#systemtap on 2021-01-13 — irc logs at freenode.irclog.whitequark.org

2015-11-12 23:18 fche changed the topic of #systemtap to: http://sourceware.org/systemtap; email systemtap@sourceware.org if answers here not timely, conversations may be logged

00:11 amerey has quit [Quit: Leaving]

00:33 <fche> hey kerneltoast buddy, that patch makes this test case very happy, now running a larger suite

00:34 <kerneltoast> ooh

00:34 <kerneltoast> noice

00:34 <kerneltoast> still need to check that it won't drop messages upon module unload

00:35 <kerneltoast> via a partially filled subbuf

00:35 <fche> well, if a module is being unloaded, nothing is listening for messages, so dropping them is fine

00:36 <kerneltoast> the scenario i was thinking was filling the subbuf to the brim while the module is running, and then it's unloaded

00:36 <kerneltoast> an easy test case would be a single small printf actually

00:37 <kerneltoast> I'm not at my laptop right now but you can try that out

00:37 <kerneltoast> the printf needs to print something smaller than the size of a subbuf

00:39 <kerneltoast> basically, just see if a hello world stap module works

00:40 <fche> it does

00:41 <kerneltoast> noice

00:41 <kerneltoast> to confirm, you're using my second paste, right?

00:41 <fche> https://paste.centos.org/view/raw/7e738827

00:41 <kerneltoast> noice

00:42 <kerneltoast> that went better than expected

01:14 <fche> thoug

01:16 <fche> though this version appears to result in content being stuck in subbufs or whatnot, without waking up the userspace until later

01:16 <kerneltoast> yeah that's hard to deal with

01:17 <fche> so probe begin {log("hi")} ... doesn't print anything until a ^C or later

01:19 <fche> we dealt with that before

01:20 <kerneltoast> gotta deal with it differently now

01:20 <kerneltoast> maybe with a timer

01:21 <fche> isn't that _stp_relay_wakeup_timer ?

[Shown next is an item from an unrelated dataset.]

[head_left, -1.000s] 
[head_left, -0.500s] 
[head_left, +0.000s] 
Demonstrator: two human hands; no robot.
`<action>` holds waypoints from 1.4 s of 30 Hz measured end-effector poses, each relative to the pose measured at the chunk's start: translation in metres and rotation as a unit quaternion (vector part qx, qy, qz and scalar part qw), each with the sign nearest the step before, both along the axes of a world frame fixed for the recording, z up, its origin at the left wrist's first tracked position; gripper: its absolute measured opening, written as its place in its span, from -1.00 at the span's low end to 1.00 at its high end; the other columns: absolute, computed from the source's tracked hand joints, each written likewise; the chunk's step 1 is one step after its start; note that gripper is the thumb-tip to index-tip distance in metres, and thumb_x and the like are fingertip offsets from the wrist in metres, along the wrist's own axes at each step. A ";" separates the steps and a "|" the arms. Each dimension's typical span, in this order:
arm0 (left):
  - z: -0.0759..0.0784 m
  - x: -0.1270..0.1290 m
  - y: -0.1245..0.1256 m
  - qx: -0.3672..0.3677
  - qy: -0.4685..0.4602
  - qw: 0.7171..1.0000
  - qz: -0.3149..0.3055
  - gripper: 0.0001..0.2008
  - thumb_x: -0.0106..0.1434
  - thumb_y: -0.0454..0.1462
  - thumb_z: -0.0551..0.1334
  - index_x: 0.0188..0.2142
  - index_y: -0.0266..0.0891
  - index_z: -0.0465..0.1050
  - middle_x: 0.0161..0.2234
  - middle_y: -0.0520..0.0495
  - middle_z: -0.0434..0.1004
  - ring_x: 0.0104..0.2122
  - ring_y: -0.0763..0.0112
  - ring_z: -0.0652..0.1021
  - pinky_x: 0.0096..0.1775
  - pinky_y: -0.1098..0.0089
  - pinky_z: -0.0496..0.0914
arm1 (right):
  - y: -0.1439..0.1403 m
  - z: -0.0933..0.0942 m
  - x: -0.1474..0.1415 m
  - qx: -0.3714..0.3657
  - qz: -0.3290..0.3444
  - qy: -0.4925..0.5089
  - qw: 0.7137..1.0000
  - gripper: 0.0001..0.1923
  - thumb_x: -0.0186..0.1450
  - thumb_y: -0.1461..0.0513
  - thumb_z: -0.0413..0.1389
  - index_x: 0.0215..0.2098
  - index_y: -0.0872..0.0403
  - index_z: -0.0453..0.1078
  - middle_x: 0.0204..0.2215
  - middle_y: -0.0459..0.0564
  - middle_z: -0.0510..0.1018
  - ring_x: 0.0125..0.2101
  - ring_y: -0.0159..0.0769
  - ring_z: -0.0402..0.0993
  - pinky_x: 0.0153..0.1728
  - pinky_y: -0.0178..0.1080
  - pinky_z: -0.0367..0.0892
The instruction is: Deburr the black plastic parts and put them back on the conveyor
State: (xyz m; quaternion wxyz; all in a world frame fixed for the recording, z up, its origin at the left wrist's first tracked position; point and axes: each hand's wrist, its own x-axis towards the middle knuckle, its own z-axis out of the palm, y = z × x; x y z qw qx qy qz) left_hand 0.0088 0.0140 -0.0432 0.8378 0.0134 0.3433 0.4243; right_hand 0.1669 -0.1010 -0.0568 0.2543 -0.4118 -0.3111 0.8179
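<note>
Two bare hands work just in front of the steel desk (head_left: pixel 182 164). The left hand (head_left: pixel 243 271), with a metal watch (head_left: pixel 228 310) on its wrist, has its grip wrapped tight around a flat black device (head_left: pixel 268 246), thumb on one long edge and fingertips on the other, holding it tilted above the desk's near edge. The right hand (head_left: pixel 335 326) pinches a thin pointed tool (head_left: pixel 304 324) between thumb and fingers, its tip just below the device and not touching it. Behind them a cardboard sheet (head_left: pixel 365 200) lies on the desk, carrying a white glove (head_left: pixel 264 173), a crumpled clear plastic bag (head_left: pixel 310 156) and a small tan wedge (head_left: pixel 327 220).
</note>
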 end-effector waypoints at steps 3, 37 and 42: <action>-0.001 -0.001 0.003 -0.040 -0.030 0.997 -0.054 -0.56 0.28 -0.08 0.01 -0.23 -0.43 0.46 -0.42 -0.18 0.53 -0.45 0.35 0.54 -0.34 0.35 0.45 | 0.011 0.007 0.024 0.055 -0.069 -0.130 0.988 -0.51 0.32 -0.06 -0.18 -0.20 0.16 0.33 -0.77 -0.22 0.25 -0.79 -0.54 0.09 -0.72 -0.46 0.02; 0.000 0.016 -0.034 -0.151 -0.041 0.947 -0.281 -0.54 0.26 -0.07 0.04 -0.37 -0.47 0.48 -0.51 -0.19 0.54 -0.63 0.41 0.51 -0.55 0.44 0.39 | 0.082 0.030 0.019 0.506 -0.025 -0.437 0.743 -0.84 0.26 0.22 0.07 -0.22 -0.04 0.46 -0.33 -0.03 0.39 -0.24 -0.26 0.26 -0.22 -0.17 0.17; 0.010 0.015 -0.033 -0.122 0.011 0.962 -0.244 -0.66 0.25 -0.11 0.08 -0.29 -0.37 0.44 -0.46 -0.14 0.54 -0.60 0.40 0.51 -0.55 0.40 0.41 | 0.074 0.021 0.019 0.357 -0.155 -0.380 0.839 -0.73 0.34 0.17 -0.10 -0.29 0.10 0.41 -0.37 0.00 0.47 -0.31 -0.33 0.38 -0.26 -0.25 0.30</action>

01:23 <kerneltoast> (still not at laptop)

01:23 <kerneltoast> a different approach would be to scan for empty subbufs

01:23 <kerneltoast> instead of quitting after a single swap

01:23 <kerneltoast> that would get rid of the pesky fudge aspect that'd come with having a timer enforce timely printing

01:26 <kerneltoast> I'm not sure how that would affect cross-subbuf ordering though

01:26 <fche> meaning cross-cpu absolute time ordering?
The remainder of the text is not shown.